Tri-level outcomes are captured in the AccessRecord with specific fields that distinguish them from normal GRANT/DENY votes:

OutcomeAccessRecord Fields
Negative (DENY)decision: DENY, value contains the integer (e.g., -1, -2)
Zero (GRANT)decision: GRANT, normal policy outcome
Positive (GRANT Override)decision: GRANT, override: true, value contains the integer

When a GRANT Override occurs, the AccessRecord also reflects that the identity, resource, and scope phases were not evaluated—their references will be absent from the record. This makes it clear in the audit trail that the operation phase short-circuited the evaluation.

Using distinct integer values (e.g., -1 for missing JWT, -2 for IP blocklist) provides granular audit visibility without requiring separate policies for each denial reason.

Key insight: Operation policies answer "Should this request be processed at all?" rather than "Does this specific principal have access to this specific resource?"

Identity Phase (Phase 2): Principal-Centric Permissions

Identity phase policies focus on what operations the principal is permitted to perform based on their identity attributes (roles, groups, claims). These policies consider the principal and the operation, but generally do not concern themselves with resource-specific logic—that's the resource phase's job.

Since each role references its own policy, you'll typically have separate policies for different roles:

Editor role policy (mrn:iam:policy:editor-operations):

package authz

default allow = false

# Editors can create, update, and read content
permitted_operations := {
"api:documents:create",
"api:documents:update",
"api:documents:read",
"api:documents:list",
}

allow {
input.operation in permitted_operations
}

Viewer role policy (mrn:iam:policy:viewer-operations):

package authz

default allow = false

# Viewers can only perform read-like operations
permitted_operations := {
"*:read",
"*:list",
"*:get",
}

allow {
glob.match(permitted_operations[_], [], input.operation)
}

Key insight: Identity policies answer "Based on who this principal is, what types of operations can they perform?" The resource phase will separately determine whether the principal can access the specific resource.

Resource Phase (Phase 3): Resource-Centric Access Control

Resource phase policies focus on what properties the principal must have to access this specific resource.
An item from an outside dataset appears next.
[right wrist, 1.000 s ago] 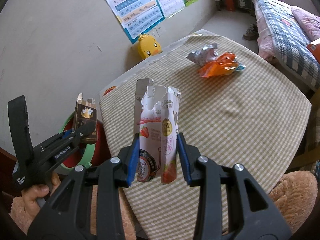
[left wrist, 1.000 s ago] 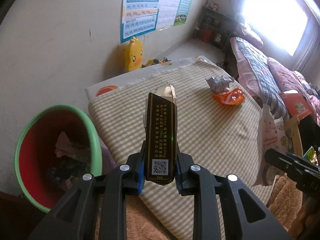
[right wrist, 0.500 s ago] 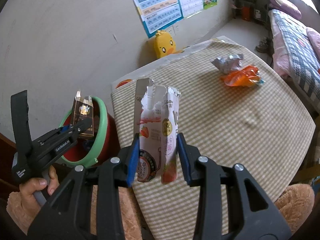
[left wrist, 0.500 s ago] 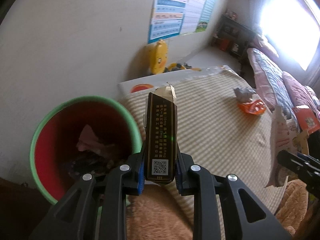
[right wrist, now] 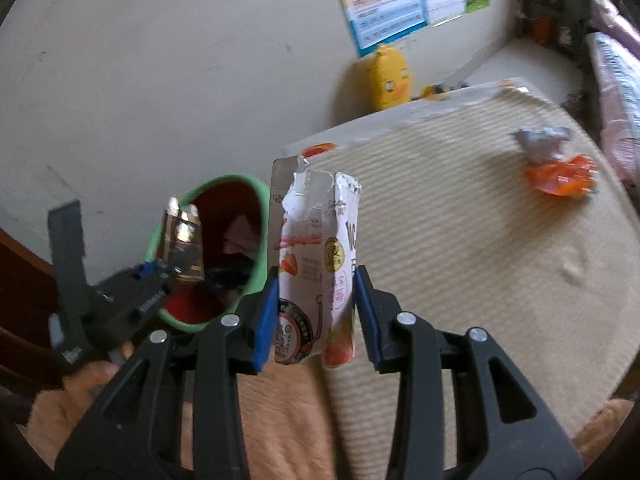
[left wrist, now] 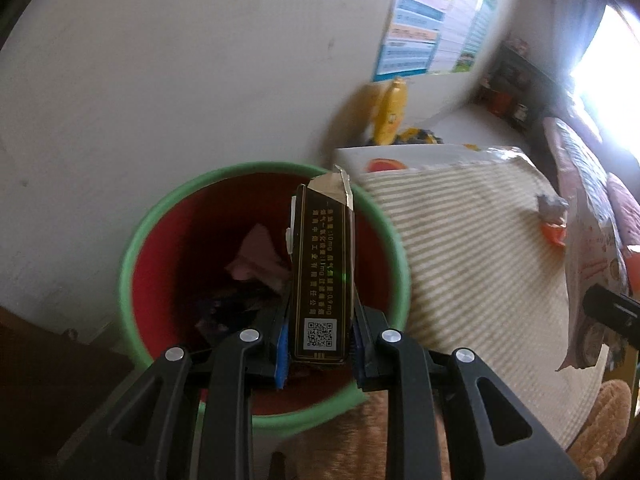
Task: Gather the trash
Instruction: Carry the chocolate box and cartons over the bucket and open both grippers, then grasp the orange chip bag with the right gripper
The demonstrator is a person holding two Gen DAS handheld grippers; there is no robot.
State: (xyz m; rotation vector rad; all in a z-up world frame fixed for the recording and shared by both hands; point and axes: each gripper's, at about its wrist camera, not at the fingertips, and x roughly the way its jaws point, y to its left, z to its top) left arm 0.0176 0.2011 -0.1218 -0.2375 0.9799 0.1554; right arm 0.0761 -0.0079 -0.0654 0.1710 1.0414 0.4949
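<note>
My left gripper (left wrist: pixel 318 344) is shut on a dark brown cigarette box (left wrist: pixel 322 272) and holds it upright over the red bin with a green rim (left wrist: pixel 160 220). The bin holds several scraps. In the right wrist view the left gripper (right wrist: pixel 176 270) and its box (right wrist: pixel 182 240) hang over the same bin (right wrist: pixel 260 200). My right gripper (right wrist: pixel 316 320) is shut on a torn white strawberry drink carton (right wrist: pixel 320 264), held over the table's near left corner. A crumpled silver wrapper (right wrist: pixel 540 142) and an orange wrapper (right wrist: pixel 562 174) lie on the checked tablecloth (right wrist: pixel 460 240).
A yellow duck toy (right wrist: pixel 390 80) stands on the floor by the wall behind the table. Posters (right wrist: pixel 400 0) hang on the wall. A bed (left wrist: pixel 580 168) lies at the far right. A brown plush surface (right wrist: pixel 280 420) sits below the grippers.
Both grippers have swung left with their loads. The cigarette box has moved from over the table to over the bin. The carton has come closer to the bin.
</note>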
These policies often compare principal attributes against resource attributes:

package authz

default allow = false

# Owner has full access
allow {
input.principal.sub == input.resource.owner
}

# Non-owners can only perform read-like operations
readonly_operations := {
"*:read",
"*:list",
"*:get",
}

allow {
input.principal.sub != input.resource.owner
glob.match(readonly_operations[_], [], input.operation)
}

Another common pattern is clearance-based access, where principal attributes are compared against resource classification:

package authz

default allow = false

clearance_level(c) = 1 { c == "PUBLIC" }
clearance_level(c) = 2 { c == "INTERNAL" }
clearance_level(c) = 3 { c == "CONFIDENTIAL" }
clearance_level(c) = 4 { c == "SECRET" }

allow {
clearance_level(input.principal.mclearance) >= clearance_level(input.resource.classification)
}

Key insight: Resource policies answer "Given this principal's attributes and this resource's attributes, should access be granted?" They may also consider the operation to implement tiered access (e.g., owners get full access, others get read-only).

Scope Phase (Phase 4): Access Method Constraints

Scope phase policies focus on constraining access based on how the request was authenticated (PATs, OAuth tokens, federated sessions). These policies typically restrict operations regardless of identity or resource:

package authz

default allow = false

# Read-only scope permits only read-like operations
permitted_operations := {
"*:read",
"*:list",
"*:get",
"*:query",
}

allow {
glob.match(permitted_operations[_], [], input.operation)
}

Key insight: Scope policies answer "Given the access method (token type, federation context), is this operation permitted?" They act as an additional constraint layer.

Avoid Duplicating Logic Across Phases

A common anti-pattern is duplicating the same checks across multiple phases. This makes policies harder to maintain and debug:

# ❌ Bad: Checking authentication in every phase
# operation_policy.rego
allow = -1 { input.principal == {} }

# identity_policy.rego
allow { input.principal.sub != "" } # Redundant auth check

# resource_policy.rego
allow { input.principal.sub != "" } # Redundant again

Instead, handle each concern in the appropriate phase:

# ✅ Good: Authentication checked once in operation phase
# operation_policy.rego
allow = -1 { input.principal == {} } # Only check here

# identity_policy.rego - assumes principal is authenticated
allow { input.operation in allowed_operations }

# resource_policy.rego - assumes principal is authenticated
allow { input.principal.sub == input.resource.owner }

Avoid Using the Same Policy in Multiple Phases

Another anti-pattern is referencing the same policy MRN from both identity (roles) and resource (resource-groups) configurations. This typically indicates the policy is trying to do too much:

# ❌ Bad: Same policy used in both phases
roles:
- mrn: "mrn:iam:role:editor"
policy: "mrn:iam:policy:mega-policy" # Does everything

resource-groups:
- mrn: "mrn:iam:resource-group:documents"
policy: "mrn:iam:policy:mega-policy" # Same policy!

This approach leads to unwieldy policies that mix concerns and are difficult to understand. Instead, write focused policies for each phase:

# ✅ Good: Separate, focused policies
roles:
- mrn: "mrn:iam:role:editor"
policy: "mrn:iam:policy:editor-operations" # What editors can do

resource-groups:
- mrn: "mrn:iam:resource-group:documents"
policy: "mrn:iam:policy:document-access" # How documents are accessed

Summary: Phase Responsibilities

PhaseFocusTypical Checks
OperationRequest validityAuthentication present, public endpoints, IP filtering
IdentityPrincipal capabilitiesWhich operations this principal can perform
ResourceResource access rulesPrincipal-to-resource relationship (ownership, clearance)
ScopeAccess method constraintsToken type limitations (read-only PAT, OAuth scopes)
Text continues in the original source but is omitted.